- The Washington Times - Monday, June 27, 2005

The Mid-Atlantic Sports Network (MASN) has started an advertising campaign aimed at getting Comcast Corp. and other cable and satellite TV providers to carry the Washington Nationals games it produces.

The advertising effort, which began yesterday in local newspapers, urges Nationals fans to call Comcast Corp., Cox Cable, Echostar Communications Corp. and Adelphia Communications Corp. to demand immediate distribution of MASN and the Nationals games. The four carriers have refused to carry MASN on their systems, with Comcast leading the charge against the network.

Comcast, embroiled in a bitter legal dispute against the Baltimore Orioles-controlled MASN, says the regional sports outlet is a direct outgrowth of a breach of contract levied by the Orioles against it. Comcast is by far the Washington area’s largest cable provider.

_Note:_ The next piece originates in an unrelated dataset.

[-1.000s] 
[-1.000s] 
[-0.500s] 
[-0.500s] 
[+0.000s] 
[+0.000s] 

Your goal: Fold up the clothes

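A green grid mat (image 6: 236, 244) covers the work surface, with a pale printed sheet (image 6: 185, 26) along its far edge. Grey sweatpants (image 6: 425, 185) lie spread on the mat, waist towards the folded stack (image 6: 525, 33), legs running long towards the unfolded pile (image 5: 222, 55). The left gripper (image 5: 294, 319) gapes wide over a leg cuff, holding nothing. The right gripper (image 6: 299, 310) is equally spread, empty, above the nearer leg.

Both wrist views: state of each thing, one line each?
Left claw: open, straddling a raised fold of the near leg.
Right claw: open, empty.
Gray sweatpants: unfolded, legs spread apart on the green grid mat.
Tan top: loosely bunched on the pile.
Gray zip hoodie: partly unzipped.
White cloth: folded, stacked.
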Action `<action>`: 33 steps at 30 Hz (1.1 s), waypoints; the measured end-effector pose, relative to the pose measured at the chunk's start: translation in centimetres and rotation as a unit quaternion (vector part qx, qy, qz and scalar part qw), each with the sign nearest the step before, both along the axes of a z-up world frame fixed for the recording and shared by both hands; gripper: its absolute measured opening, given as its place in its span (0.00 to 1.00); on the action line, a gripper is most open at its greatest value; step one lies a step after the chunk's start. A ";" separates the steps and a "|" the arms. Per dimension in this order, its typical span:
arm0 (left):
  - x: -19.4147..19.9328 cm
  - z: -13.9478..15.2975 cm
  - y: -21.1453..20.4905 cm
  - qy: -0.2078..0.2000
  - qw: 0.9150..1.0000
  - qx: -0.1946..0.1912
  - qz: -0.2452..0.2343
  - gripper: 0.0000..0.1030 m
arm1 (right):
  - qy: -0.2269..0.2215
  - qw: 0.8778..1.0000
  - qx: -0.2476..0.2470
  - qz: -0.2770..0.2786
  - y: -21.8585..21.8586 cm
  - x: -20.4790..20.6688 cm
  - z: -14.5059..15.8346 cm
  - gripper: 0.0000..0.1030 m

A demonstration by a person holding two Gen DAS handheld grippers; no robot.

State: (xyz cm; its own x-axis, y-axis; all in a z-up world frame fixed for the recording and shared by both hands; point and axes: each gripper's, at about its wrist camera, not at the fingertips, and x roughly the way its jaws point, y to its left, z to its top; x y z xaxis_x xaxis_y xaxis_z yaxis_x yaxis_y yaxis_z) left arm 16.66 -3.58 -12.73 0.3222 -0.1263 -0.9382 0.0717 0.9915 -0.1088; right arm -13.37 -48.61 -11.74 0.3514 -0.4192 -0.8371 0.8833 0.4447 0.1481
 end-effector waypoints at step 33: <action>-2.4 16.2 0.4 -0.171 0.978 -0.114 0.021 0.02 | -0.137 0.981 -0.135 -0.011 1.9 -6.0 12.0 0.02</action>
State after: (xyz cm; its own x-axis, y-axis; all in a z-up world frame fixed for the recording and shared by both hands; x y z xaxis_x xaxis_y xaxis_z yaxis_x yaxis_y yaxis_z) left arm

“This is just the beginning of a concerted campaign to make people aware the Nationals games are available but their cable companies are electing not to carry them and are robbing fans of the chance to see this first-place team,” said Vince Wladika, MASN spokesman.

MASN is currently limited to subscribers of DirecTV and RCN Cable. Nearly half of the Nationals’ schedule, however, is available over the air to television audiences on WDCA-TV (Channel 20), which is available on most local cable systems, including Comcast. But as the Nationals continue their surprising run atop the National League East, the lack of full distribution of Nationals games to most of the Washington area has proved a major frustration for many fans.

Adding to the confusion among the Nationals’ fan base is that the Comcast-MASN lawsuit stems from the Orioles’ plan to move their local pay TV games from Comcast SportsNet to MASN in 2007. The local TV rights of the Orioles and Nationals were linked together in March through an unprecedented agreement between Major League Baseball and the Orioles. Team owner Peter Angelos sought the linkage and the formalization of MASN as a means to protect his franchise financially from the arrival of the Nationals. But after providing the Nationals with a guaranteed $20million this season for the team’s TV rights, the Orioles and MASN are under growing financial pressure to recoup that fee through carriage deals and advertising revenue.

Projected costs for the MASN advertising campaign were not disclosed but are believed to extend well into six figures. The print ads soon will be joined by radio spots. No set timetable has been established but clearly will depend on the status of negotiations with the four carriers.

In recent weeks, Cox executives have cited excessive proposed fees from MASN as their reason not to carry the network, with MASN’s compensation demand believed to exceed $2 a subscriber. Such a rate would rank among the highest programming fees of any cable outlet. The Orioles, however, offered Comcast’s rate be set by an independent arbitrator. The proposal was made earlier this month in an Orioles petition to the Federal Communication Commission asking for a ruling to force Comcast to carry MASN.

The same offer for arbitration has not been extended to Cox, Adelphia and Echostar. MASN continues negotiations with those carriers on a less fractious level than with Comcast.

“MASN is the result of a illegal breach of our contract. If fans want to see the Nationals, they should be calling Peter Angelos,” said D’Arcy Rudnay, Comcast spokesman. “We are not carrying MASN, certainly not when they are in violation of our contractual rights.”